Pour teindre au brou de noix, il faut de la patience. Planter l’arbre, le regarder pousser, laisser passer les années. Ça fait déjà beaucoup. La récolte du brou, qui est l’enveloppe du fruit, ne doit prétériter celle des noix. Au printemps parfois, de petites sphères immatures tombent: on en détache le brou, qui donnera des tons verts un peu gris. A l’automne on sépare cette enveloppe des noix mûres, emportant des tons fauve ou brun – mais pas illico, pensez-vous! Pour teindre au brou de noix, il faut de la patience ; et aussi un grand plat, dans lequel installer la récolte, ajouter de l’eau pour la couvrir à peine.

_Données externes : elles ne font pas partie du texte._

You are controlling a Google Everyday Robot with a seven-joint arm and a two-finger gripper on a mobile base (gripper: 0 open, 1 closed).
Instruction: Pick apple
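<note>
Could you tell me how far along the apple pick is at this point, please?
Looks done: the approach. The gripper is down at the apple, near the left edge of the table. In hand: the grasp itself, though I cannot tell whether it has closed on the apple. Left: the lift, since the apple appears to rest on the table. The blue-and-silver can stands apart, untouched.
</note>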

Et là? Attendre – oh, plus tant que ça : un an ou deux, le temps de fermenter… Tel quel, ça colore les bois en marron foncé. Mais il s’agit de teindre des écheveaux! La recette? D’abord filtrer le brou de noix fermenté, le diluer selon la teinte désirée, puis faire chauffer pendant une heure à quatre-vingt degrés les fils convoités. Facile, non toxique, sans mordançage aux sels métalliques: il faut simplement un brin de patience, comme vous le constatez.